Recently, a new version of Veeam Explorer for Microsoft SharePoint with support for Microsoft SharePoint 2013 has been released. Under the cat, you can learn about the functionality of the new version, as well as granular data recovery, how it differs from full recovery, and when it is reasonable to use each of these methods .
Usually, the larger the company and the more complex its business processes, the greater the need for collaboration products. In order for a company to remain competitive, it is necessary to take care of the productivity of employees, especially those involved in complex business interactions. This is exactly the task that Microsoft SharePoint helps to solve. We can safely say that this is one of those products that allow you to streamline and automate workflows within a company relatively quickly and easily. For example, with it, you can create a separate internal site dedicated to your project, and provide other project participants with the opportunity to collaborate on it. Such a site can act as a knowledge base (for example, in the form of a wiki), repositories of project documents, places of publication of project news, etc. SharePoint also allows you to automate the process of approving / approving working papers.
When collaboration automation processes are implemented and the company works on them for a significant amount of time, the SharePoint server becomes a critical resource for the organization, and its failure or damage can cause significant damage. In addition, no one is immune from human error when an employee may accidentally delete a letter or document. And then the first place is the possibility of quickly recovering lost information and the “issue price”.

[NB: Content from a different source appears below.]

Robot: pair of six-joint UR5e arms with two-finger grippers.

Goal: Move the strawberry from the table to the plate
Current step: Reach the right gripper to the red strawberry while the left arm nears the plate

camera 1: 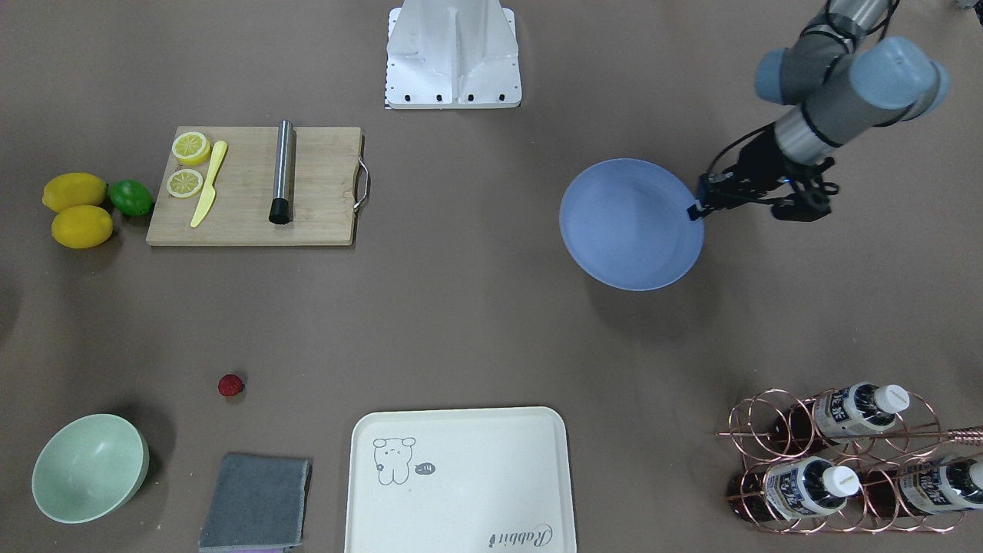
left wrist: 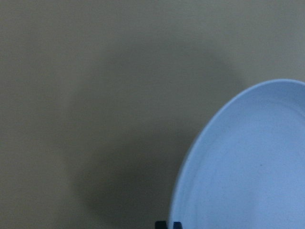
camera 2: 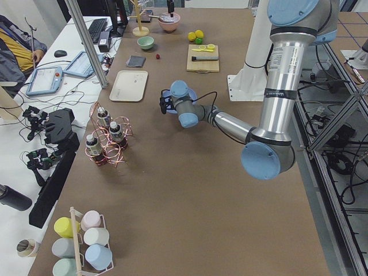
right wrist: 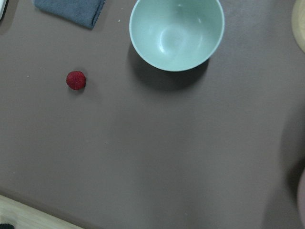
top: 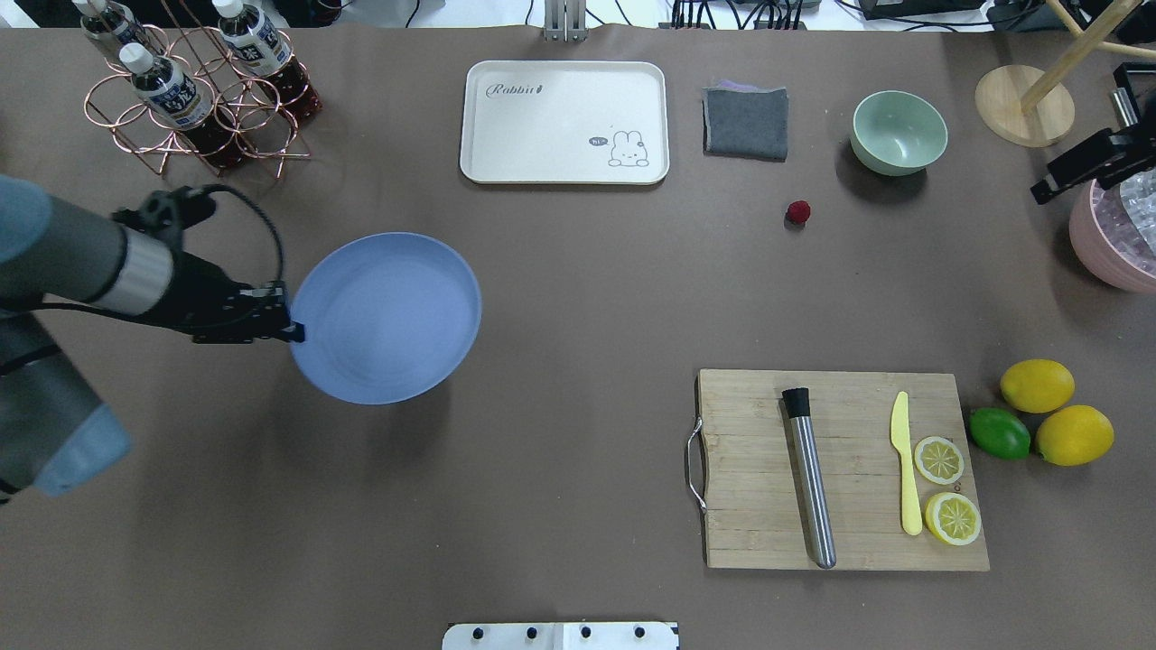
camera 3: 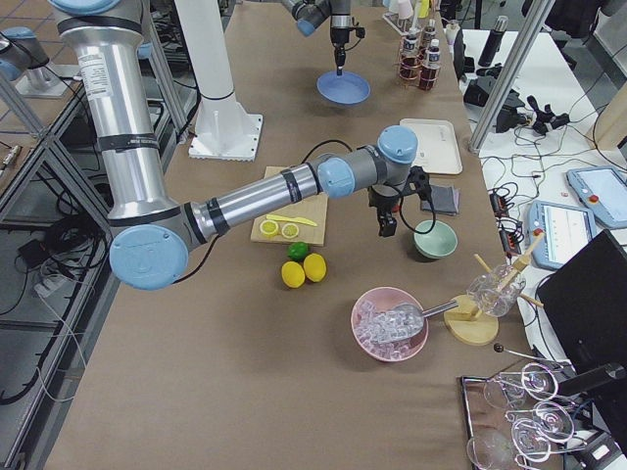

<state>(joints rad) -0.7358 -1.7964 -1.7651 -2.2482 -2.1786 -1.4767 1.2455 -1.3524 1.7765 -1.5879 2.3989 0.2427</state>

Of course, you can always roll back all back. Here “everything” means EVERYTHING, that is, all data, the entire system must be rolled back to a certain control point in the past, when the necessary objects still existed. What does it mean? This means that when such a full rollback is performed, it is forced to “throw away” all users of the system “into the past”, which creates a lot of problems associated with “data loss over a period of time”. Of course, you can restore a copy of the server on the spare hardware, but this is fraught with new problems (for example, the appearance of cloned duplicate servers in the network of a productive network, followed by conflict with IP addresses, etc.). To solve these problems, granular restoration was invented.
Granular restoration ( here we wrote about it earlier) is necessary just to NOT produce a full system rollback in such cases. We divide the granular recovery into two types:
Universal , i.e. independent of a specific application, performed through restoring the entire system to a test lab or sandbox, then running it in this sandbox and restoring objects through its software and user interfaces. Sometimes launching complex applications requires running several virtual machines with network services in the sandbox on which the original application depends (for example, to restore the Exchange Server, a working DNS server and a domain controller are required);
Specialized , i.e. developed for a specific application, allowing you to extract data objects of a specific application directly from the file (s) of application data without the need to run the application itself (with all its dependent components) in the sandbox;
Specialized recovery is undoubtedly more convenient, does not require much administrator effort and takes less time than the universal one. Further we will talk about it on the example of the utility Veeam Explorer for Microsoft SharePoint .
Veeam Explorer for Microsoft SharePoint was first announced in March 2013 as an embedded component of Veeam Backup & Replication . What it is? In fact, it is a utility that allows you to restore the necessary Microsoft SharePoint objects from an existing backup of a virtual machine (VM) without having to first restore the entire VM.
How it works? Veeam Explorer for Microsoft SharePoint provides support for virtualized SharePoint servers. With the granular recovery method, no groups of interdependent VMs start up in the sandbox, as the SharePoint server is not launched in principle. Instead, directly from the backup repository, the VM disk is mounted, on which the server's SharePoint data storage file is located, after which it is performed at a low level in order to directly retrieve data.
The first version only implemented support for Microsoft SharePoint 2010. The latest release also added support for Microsoft SharePoint version 2013.
Veeam Explorer for Microsoft SharePoint can restore the necessary Microsoft SharePoint objects from a backup copy of a VM, and any type of backup can be used for recovery, including full, incremental, compressed and / or deduplicated. The utility needs to specify the SharePoint database file on the VM disk, after which it allows the administrator to perform a set of typical operations:
View SharePoint databases within VM backups with SharePoint servers stored in the backup repository (that is, compressed and deduplicated), without having to restore them;
Search for documents inside the backup copy of the SharePoint server database;
Restore and export documents from a backup directly to the original SharePoint server, to their original storage location, or send them as attachments to email of specified users.
Truly all the benefits of Veeam Explorer are revealed precisely when restoring data from a backup. Let's consider a simple example - an administrator receives a request to restore a deleted file from SharePoint. All you need to do is open Veeam Explorer for Microsoft SharePoint, select the current recovery point and open it with a wizard. After that, the administrator will have access to the entire database without removing it from the backup. The data will be presented as in the usual “explorer”. If the application does not contain the exact file name, the administrator can search for keywords using the built-in search utility. When the file is found, you can perform some operations on it:
Save to local server;
Send by mail;
Restore to original place on SharePoint;
What we get in the end? RPO, in the case of granular recovery, may be several times smaller than alternative methods. Now you can sleep peacefully, knowing that in the event of a SharePoint failure, the server can be restored as soon as possible.